But ministers still are not really telling us the full picture.
A care cap of £75,000 sounds to the majority as just that, stating that you will not have to spend more than this on your care.
This is where the fundamental flaw lies; based on Jeremy Hunt’s words, consumers are being misled into thinking that once they have spent £75,000 on care costs, their Local Authority will step in and pick up the entire bill.
This is simply not the case, the cap only relates to carecosts, not accommodation, food and other ‘hotel-style’ services necessary to live in relative comfort and the plusher the care home the higher the non-care costs.
As such, the majority of self-funders now will continue to be self-funders even after their care cap has been exhausted.
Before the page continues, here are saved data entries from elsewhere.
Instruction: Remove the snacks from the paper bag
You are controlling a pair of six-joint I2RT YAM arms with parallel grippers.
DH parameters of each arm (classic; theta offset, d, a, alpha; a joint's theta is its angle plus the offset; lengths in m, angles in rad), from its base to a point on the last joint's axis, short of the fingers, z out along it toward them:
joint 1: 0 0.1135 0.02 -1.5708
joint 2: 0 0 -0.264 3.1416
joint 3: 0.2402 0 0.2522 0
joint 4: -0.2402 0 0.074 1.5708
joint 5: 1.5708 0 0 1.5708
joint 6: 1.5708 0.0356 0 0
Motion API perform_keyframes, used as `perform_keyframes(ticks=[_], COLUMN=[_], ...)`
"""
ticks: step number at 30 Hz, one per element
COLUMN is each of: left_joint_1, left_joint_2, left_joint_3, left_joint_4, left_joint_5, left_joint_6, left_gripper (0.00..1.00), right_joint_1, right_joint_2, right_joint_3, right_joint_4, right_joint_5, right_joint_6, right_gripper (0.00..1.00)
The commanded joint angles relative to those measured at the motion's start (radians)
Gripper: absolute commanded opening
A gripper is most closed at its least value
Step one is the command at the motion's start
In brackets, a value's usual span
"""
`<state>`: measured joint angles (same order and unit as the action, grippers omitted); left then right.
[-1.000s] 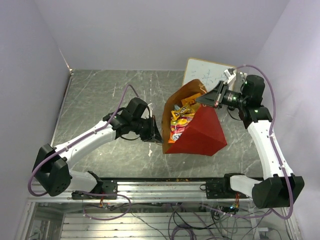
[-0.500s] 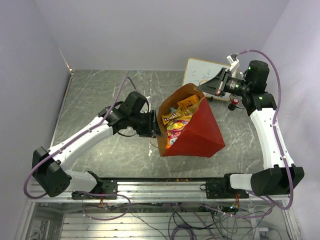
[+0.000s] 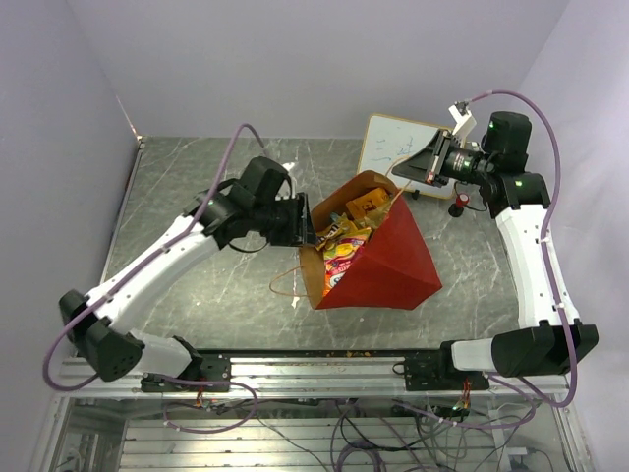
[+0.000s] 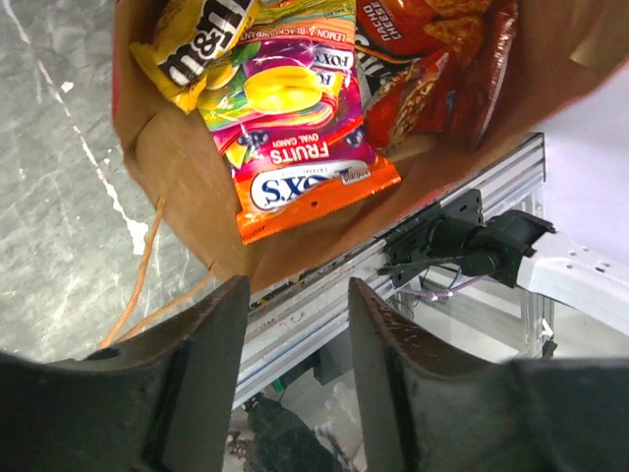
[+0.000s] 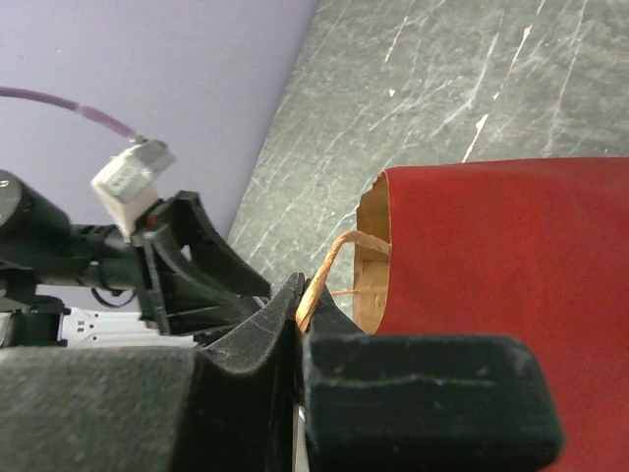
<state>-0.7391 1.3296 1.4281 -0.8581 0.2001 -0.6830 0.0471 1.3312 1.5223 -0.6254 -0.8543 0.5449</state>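
From above, the bag sits tilted on the table, with its mouth opening up and to the left and the snacks showing inside. The left gripper is at the mouth's near rim. The right gripper is raised over the bag's far corner, by a whiteboard.

The left wrist view looks straight into the mouth. The jaws stand apart with nothing between them. A candy pack lies on top and nearest. A yellow pack is beside it, and red chip packs sit further in. All look light, with slick, crinkly foil, and the chips would crush under a hard squeeze. The flat crimped end of the candy pack, the end closest to the fingers, seems the best place to pinch.

In the right wrist view the jaws are pressed together on the bag's thin cord handle, which holds the rim up. The paper looks soft and will likely sag if the cord goes slack.
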Motion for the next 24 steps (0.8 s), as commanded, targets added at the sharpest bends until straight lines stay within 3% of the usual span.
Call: perform_keyframes(ticks=[1,4,8,14,19,24], left_joint_1=[-0.028,-0.045,-0.092,-0.129,-0.129,-0.129], left_joint_2=[0.121,0.184,0.267,0.298,0.291,0.314], left_joint_3=[0.012,-0.006,-0.018,-0.113,-0.215,-0.243], left_joint_4=[0.111,0.167,0.221,0.293,0.395,0.453], left_joint_5=[0.050,0.021,0.001,-0.072,-0.043,-0.040], left_joint_6=[-0.043,-0.078,-0.102,-0.130,-0.156,-0.167], left_gripper=[0.49,0.43,0.41,0.57,0.69,0.75], right_joint_1=[0.002,0.002,0.001,0.000,-0.004,-0.013], right_joint_2=[0.008,0.013,0.022,0.014,0.004,0.012], right_joint_3=[0.046,0.062,0.083,0.072,0.042,0.049], right_joint_4=[-0.040,-0.060,-0.066,-0.078,-0.081,-0.100], right_joint_5=[0.024,0.035,0.038,0.040,0.030,0.027], right_joint_6=[-0.036,-0.057,-0.068,-0.088,-0.104,-0.133], right_gripper=[0.00,0.00,0.00,0.00,0.00,0.00])
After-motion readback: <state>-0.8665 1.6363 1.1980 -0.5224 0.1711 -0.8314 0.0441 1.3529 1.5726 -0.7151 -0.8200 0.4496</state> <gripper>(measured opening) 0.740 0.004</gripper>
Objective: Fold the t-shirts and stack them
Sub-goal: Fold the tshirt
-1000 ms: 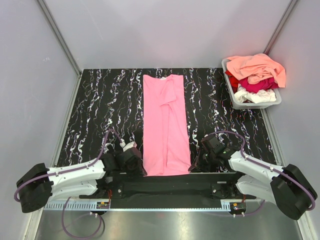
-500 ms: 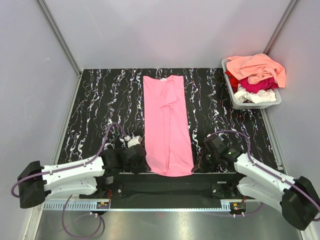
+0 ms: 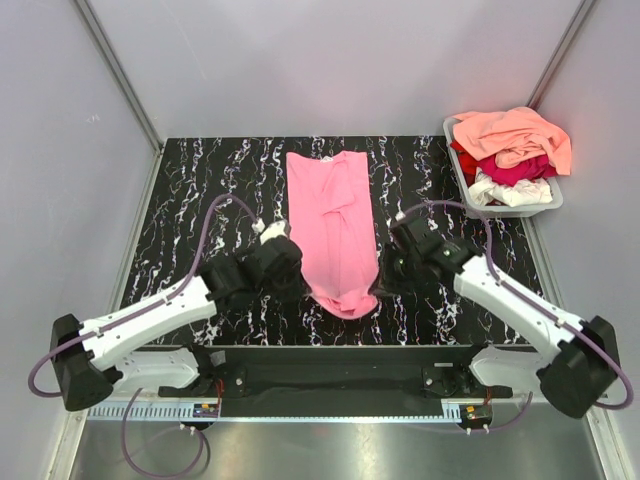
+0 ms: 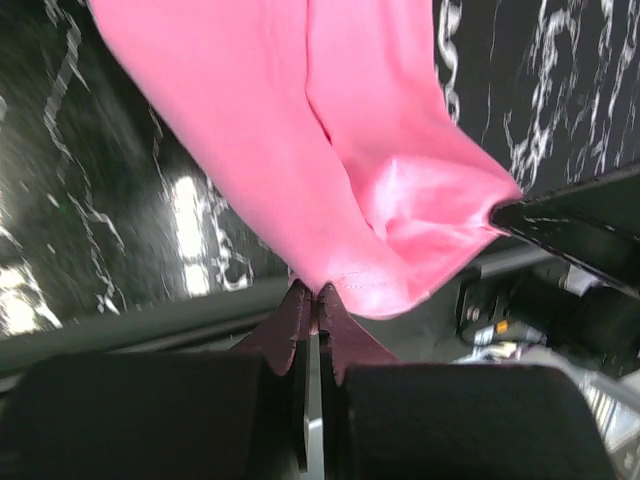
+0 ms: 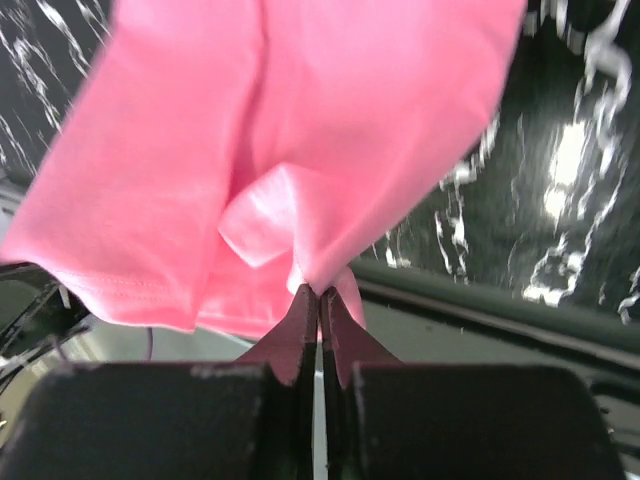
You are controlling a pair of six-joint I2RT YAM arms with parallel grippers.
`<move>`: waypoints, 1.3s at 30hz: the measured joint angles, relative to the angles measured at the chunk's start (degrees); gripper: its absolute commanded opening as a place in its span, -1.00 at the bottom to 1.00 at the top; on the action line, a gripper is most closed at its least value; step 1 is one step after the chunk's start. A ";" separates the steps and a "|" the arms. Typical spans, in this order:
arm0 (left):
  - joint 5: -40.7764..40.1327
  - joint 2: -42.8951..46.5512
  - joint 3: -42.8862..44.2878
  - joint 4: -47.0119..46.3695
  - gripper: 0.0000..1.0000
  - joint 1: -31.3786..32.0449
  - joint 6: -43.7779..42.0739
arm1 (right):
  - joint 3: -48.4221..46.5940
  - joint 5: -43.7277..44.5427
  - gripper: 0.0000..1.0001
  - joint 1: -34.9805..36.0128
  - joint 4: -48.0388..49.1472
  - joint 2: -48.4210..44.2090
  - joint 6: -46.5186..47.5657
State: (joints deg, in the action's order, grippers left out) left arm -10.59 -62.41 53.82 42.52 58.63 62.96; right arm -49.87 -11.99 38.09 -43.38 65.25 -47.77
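The pink t-shirt lies as a long narrow strip down the middle of the black marbled table. Its near hem is lifted off the table and sags between my two grippers. My left gripper is shut on the hem's left corner; in the left wrist view the pink cloth hangs from its jaws. My right gripper is shut on the right corner, and the right wrist view shows the pink cloth pinched there. The peach-orange, crimson and white t-shirts are piled in the tub.
A grey plastic tub stands at the table's far right corner. The black base rail runs along the near edge. Grey walls close in the table on three sides.
Both grippers have risen and moved away from the near edge, carrying the pink t-shirt's near hem up and toward the far end. The shirt's footprint on the table is now shorter.
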 measured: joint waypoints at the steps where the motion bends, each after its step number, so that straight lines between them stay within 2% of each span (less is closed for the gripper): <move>1: 0.00 -1.14 1.55 0.50 -0.95 -1.49 -1.29 | -2.89 0.94 -1.00 -0.24 -0.35 2.08 1.42; 6: 0.70 -6.32 6.88 1.49 -0.96 -8.07 -7.67 | -14.56 3.89 -1.00 -4.76 -1.92 10.01 7.98; 11: 2.58 -11.10 11.21 2.05 -0.97 -14.69 -13.35 | -23.17 4.85 -1.00 -10.16 -3.04 17.27 13.20; 17: 4.26 -18.34 18.69 2.45 -1.00 -20.92 -19.89 | -31.28 5.01 -1.00 -12.87 -3.91 26.56 16.98; 39: 12.74 -38.62 32.41 1.97 -1.00 -32.83 -29.40 | -50.05 2.71 -1.00 -17.44 -5.64 49.24 22.08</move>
State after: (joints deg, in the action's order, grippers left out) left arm 2.15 -101.03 86.24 44.49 25.80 33.56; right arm -99.92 -9.28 20.64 -49.01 114.50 -25.69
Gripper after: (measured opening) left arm 0.025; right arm 0.018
The level of care has yet to be put into a monetary value, but it is likely to be subdivided into low, medium and high, so the lower the care need the longer it will take to spend the £75,000 cap.
The threshold changes are significant and should be applauded, they do at least recognise that the average house price in England is worth much more than £23,250. Which will be more than a comfort to many, especially those have striven to become first-generation home-owners and have only their house to leave as a legacy.
Explanation is still needed around the thresholds and how they will interact with the cap as, in reality, only people with assets below the lower threshold (proposed to be £17,000) will get full Local Authority contributions from the outset.
All things considered, it’s a step in the right direction. The continued sustainability needs to be watched and evaluated, but it is the closest we have come to having legislative clarity.
By announcing the start date of the shiny new regime, the Coalition has given older people hope and younger, healthy people the opportunity to plan for their own care destiny.
People over the age of 65 should embrace the luxury of time and invest in the services of a specialist care fees planning adviser who will work with them to create their “Care Destiny Report”, exploring what would happen if care is needed before the legislation changes, what other later life matters are of concern, and what could happen if and when the new proposals come into force.
Then in 2017, if care has not been needed, the report can be revisited and rewritten accordingly. An important facet of a person’s care destiny report is that it can be given to family members and/ or attorneys (at any time from establishment) so that the situation is clear when the need arises.
Jeremy Hunt clearly stated that insurance products will have a part to play, but when questioned further he was unable to suggest what and by whom. All we need are a few brave companies, willing to put heads above parapets. Scope now exists for structured savings plans and stepped insurance type policies, although lessons must be learned from the policies of the past.